**What is being asked:**
Transcribe the listing below in its entirety.

[Stored data Boundary: Start]

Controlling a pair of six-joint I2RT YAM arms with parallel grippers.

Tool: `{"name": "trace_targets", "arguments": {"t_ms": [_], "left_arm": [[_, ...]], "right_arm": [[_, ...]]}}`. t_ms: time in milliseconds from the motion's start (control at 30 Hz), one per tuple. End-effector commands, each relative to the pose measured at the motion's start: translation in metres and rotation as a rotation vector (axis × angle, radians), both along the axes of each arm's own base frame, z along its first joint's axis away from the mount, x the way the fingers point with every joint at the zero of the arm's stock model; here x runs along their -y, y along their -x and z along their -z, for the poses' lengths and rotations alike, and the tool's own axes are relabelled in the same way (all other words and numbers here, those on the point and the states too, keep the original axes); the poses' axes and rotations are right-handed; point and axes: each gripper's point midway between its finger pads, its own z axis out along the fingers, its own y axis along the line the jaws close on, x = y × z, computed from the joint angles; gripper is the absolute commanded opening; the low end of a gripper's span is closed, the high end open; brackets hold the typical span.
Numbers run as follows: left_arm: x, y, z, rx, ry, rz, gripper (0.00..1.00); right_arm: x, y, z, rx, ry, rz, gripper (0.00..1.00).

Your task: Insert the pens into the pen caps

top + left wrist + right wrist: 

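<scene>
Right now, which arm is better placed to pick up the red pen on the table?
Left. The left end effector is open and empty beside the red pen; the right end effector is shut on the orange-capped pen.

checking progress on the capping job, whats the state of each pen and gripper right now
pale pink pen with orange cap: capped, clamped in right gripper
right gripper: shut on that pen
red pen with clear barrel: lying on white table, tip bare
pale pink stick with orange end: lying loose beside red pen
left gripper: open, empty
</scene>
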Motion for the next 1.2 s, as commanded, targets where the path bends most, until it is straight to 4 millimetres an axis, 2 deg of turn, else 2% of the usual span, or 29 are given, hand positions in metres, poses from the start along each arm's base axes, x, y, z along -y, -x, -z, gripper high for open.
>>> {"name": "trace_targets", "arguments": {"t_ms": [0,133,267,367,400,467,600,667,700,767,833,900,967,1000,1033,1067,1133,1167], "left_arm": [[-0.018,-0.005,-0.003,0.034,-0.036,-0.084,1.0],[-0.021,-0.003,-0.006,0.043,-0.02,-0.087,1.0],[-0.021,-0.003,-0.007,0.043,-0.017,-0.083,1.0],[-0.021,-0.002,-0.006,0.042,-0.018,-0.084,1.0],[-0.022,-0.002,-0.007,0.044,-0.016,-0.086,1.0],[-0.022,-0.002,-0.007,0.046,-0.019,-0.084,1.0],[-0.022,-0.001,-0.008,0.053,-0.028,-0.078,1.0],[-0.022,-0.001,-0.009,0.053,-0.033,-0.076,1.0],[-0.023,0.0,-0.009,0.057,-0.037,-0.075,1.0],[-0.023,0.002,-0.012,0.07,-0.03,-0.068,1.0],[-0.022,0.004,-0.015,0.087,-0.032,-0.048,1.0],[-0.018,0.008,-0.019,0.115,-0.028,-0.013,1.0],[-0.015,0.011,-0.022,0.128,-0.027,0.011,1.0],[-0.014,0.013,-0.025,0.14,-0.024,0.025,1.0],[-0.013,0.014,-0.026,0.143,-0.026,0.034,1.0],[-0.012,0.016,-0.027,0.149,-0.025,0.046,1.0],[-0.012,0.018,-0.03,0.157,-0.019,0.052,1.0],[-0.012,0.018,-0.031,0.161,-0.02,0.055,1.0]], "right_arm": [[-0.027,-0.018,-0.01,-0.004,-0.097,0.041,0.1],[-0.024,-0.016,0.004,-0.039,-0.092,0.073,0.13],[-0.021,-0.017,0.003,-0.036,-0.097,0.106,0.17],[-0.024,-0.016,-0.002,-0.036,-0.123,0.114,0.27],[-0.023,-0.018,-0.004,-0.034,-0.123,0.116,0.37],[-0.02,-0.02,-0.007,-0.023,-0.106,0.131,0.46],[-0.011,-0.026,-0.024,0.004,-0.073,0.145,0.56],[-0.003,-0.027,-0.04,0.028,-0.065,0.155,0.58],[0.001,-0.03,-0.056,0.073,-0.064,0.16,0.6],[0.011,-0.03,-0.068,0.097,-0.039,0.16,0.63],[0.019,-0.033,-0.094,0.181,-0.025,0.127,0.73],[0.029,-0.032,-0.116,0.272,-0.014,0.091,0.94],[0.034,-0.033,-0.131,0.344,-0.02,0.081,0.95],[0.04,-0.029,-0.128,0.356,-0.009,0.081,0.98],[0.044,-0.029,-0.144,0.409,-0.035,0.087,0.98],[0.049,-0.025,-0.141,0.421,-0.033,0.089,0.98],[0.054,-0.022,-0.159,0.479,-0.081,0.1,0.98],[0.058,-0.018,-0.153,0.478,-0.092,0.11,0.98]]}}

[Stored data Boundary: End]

**Answer:**
Controlling a pair of six-joint I2RT YAM arms with parallel grippers.

Tool: `{"name": "trace_targets", "arguments": {"t_ms": [_], "left_arm": [[_, ...]], "right_arm": [[_, ...]]}}`. t_ms: time in milliseconds from the motion's start (control at 30 Hz), one per tuple. End-effector commands, each relative to the pose measured at the motion's start: translation in metres and rotation as a rotation vector (axis × angle, radians), both along the axes of each arm's own base frame, z along its first joint's axis away from the mount, x the way the fingers point with every joint at the zero of the arm's stock model; here x runs along their -y, y along their -x and z along their -z, for the poses' lengths and rotations alike, and the tool's own axes are relabelled in the same way (all other words and numbers here, those on the point and the states too, keep the original axes); the poses' axes and rotations are right-handed; point and axes: each gripper's point midway between its finger pads, its own z axis out along the fingers, its own y axis along the line the jaws close on, x = y × z, computed from the joint angles; gripper is the absolute commanded opening; the low end of a gripper's span is closed, the high end open; brackets hold the typical span.
Numbers run as follows: left_arm: x, y, z, rx, ry, rz, gripper (0.00..1.00); right_arm: x, y, z, rx, ry, rz, gripper (0.00..1.00).

Your task: Insert the pens into the pen caps

top + left wrist + right wrist: 

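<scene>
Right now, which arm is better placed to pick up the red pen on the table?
Left. The left end effector is open and empty beside the red pen; the right end effector is shut on the orange-capped pen.

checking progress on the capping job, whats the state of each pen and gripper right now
pale pink pen with orange cap: capped, clamped in right gripper
right gripper: shut on that pen
red pen with clear barrel: lying on white table, tip bare
pale pink stick with orange end: lying loose beside red pen
left gripper: open, empty
</scene>
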Motion for the next 1.2 s, as commanded, targets where the path bends most, until it is straight to 4 millimetres an axis, 2 deg of turn, else 2% of the usual span, or 29 are given, hand positions in metres, poses from the start along each arm's base axes, x, y, z along -y, -x, -z, gripper high for open.
>>> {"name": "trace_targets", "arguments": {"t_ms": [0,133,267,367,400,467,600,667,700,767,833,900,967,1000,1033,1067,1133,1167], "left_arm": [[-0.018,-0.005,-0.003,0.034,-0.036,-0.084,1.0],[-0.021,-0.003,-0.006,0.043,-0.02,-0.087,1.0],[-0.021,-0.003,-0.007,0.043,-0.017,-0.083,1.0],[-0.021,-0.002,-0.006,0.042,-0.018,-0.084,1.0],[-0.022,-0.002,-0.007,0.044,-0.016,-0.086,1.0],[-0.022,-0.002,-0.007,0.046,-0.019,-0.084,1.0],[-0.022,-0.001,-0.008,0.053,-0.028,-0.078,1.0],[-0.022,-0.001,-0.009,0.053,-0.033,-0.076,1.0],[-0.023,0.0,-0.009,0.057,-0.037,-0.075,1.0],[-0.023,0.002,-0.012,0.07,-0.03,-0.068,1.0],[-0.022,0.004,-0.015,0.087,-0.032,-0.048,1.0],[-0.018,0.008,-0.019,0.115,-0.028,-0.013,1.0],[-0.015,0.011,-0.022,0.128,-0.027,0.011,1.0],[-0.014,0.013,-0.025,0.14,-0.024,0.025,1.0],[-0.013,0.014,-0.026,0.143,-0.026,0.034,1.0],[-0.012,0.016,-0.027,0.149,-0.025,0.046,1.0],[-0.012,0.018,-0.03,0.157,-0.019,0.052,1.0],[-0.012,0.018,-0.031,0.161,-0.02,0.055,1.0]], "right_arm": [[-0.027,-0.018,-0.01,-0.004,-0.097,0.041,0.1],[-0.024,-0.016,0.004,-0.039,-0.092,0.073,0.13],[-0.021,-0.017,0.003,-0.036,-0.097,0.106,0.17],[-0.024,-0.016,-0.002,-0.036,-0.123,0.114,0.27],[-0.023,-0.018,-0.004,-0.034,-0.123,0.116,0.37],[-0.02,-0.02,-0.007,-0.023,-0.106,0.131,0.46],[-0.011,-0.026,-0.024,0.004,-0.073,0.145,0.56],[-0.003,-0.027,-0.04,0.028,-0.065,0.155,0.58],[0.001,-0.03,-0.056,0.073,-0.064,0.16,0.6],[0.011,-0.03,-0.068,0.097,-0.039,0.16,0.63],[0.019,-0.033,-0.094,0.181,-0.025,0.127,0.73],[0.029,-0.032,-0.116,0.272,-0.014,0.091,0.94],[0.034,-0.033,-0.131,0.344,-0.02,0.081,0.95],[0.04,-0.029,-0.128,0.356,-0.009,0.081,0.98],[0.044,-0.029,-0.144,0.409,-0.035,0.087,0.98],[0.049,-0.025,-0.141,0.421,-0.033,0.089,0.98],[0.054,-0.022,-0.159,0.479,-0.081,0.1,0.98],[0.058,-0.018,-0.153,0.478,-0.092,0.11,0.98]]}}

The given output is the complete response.